- [Goal of the exercise]
Pick out all lines of the entries that include the word "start" and copy them.

- [Records provided]
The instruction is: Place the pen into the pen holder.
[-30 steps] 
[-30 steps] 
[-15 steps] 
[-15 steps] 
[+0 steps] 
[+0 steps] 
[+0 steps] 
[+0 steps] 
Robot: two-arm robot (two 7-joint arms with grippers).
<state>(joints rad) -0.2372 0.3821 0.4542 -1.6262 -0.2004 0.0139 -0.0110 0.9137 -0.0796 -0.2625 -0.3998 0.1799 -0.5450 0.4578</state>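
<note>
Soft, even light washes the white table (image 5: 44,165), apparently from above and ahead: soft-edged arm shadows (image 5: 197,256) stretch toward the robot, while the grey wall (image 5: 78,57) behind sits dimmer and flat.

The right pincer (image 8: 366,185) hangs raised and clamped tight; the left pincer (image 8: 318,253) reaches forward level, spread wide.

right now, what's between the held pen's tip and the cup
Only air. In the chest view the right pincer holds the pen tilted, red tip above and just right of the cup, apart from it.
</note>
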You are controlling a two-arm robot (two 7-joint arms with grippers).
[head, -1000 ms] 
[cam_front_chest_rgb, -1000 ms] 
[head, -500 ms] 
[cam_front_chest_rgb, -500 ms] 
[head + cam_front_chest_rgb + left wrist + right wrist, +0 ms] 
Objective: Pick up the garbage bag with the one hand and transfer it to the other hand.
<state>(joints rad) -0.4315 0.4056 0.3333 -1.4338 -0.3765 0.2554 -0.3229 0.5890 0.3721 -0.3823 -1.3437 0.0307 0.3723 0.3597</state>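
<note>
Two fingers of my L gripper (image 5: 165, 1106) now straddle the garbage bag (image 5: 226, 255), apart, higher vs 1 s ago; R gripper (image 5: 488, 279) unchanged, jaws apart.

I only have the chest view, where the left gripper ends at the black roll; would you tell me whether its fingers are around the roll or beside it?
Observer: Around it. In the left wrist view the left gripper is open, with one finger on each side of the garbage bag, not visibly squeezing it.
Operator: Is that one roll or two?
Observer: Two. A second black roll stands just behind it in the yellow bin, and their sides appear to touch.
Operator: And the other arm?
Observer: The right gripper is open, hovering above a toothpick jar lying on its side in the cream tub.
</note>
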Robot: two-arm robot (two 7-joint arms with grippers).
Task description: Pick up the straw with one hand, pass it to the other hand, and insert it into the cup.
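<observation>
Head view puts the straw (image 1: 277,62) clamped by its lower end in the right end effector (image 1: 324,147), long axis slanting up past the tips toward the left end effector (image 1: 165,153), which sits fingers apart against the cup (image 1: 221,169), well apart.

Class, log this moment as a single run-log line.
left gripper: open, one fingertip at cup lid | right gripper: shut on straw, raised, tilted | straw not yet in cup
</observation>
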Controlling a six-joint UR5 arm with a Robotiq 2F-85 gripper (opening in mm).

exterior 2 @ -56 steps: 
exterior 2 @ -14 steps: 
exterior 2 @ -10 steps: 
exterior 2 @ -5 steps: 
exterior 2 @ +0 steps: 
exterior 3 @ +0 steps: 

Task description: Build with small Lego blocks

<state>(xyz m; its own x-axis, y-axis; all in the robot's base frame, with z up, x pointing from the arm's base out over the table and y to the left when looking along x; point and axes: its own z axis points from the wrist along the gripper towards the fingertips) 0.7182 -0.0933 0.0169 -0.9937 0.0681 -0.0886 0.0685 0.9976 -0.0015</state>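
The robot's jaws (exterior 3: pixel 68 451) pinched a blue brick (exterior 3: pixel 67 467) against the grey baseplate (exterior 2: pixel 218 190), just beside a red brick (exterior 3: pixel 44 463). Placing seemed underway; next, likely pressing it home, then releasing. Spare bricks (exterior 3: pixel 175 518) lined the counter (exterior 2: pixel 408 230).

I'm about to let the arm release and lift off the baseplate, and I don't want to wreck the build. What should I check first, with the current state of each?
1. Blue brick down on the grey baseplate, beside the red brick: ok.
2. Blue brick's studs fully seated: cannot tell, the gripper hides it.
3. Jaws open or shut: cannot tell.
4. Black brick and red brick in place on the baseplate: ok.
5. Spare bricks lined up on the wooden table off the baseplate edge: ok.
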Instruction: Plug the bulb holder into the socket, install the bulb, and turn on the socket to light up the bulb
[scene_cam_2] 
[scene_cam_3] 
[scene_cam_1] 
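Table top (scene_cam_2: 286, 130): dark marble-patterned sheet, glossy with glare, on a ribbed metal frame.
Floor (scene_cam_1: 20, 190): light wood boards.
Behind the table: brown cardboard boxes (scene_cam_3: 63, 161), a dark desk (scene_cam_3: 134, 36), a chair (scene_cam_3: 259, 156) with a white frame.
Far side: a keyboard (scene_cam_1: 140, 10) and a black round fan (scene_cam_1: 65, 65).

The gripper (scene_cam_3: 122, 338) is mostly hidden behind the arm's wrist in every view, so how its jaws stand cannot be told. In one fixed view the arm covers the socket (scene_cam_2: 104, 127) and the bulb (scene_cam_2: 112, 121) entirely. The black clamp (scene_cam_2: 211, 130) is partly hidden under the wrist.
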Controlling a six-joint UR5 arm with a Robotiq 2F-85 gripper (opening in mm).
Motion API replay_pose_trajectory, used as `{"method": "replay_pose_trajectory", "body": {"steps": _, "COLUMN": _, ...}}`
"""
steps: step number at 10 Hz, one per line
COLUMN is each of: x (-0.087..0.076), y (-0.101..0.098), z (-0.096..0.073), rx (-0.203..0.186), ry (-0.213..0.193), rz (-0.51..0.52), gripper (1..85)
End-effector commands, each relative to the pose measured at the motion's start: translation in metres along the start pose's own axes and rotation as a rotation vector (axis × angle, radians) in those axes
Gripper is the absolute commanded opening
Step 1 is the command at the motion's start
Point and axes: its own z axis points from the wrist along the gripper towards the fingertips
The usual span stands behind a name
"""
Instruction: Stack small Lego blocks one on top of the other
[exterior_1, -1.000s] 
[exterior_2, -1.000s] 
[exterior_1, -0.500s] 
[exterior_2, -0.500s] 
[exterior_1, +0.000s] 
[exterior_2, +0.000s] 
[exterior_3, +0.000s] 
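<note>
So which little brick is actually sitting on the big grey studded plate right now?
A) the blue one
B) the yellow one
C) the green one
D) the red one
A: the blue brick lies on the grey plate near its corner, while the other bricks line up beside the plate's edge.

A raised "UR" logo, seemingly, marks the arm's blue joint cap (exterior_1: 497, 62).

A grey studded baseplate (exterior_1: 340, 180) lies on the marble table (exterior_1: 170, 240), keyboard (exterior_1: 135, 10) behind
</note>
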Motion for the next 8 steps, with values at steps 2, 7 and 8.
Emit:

- [Task result]
End-effector commands, each relative to the pose measured at the motion's start: translation in metres along the start pose's own axes and rotation as a rotation vector (axis × angle, radians) in those axes
Step 1 is the command at the motion's start

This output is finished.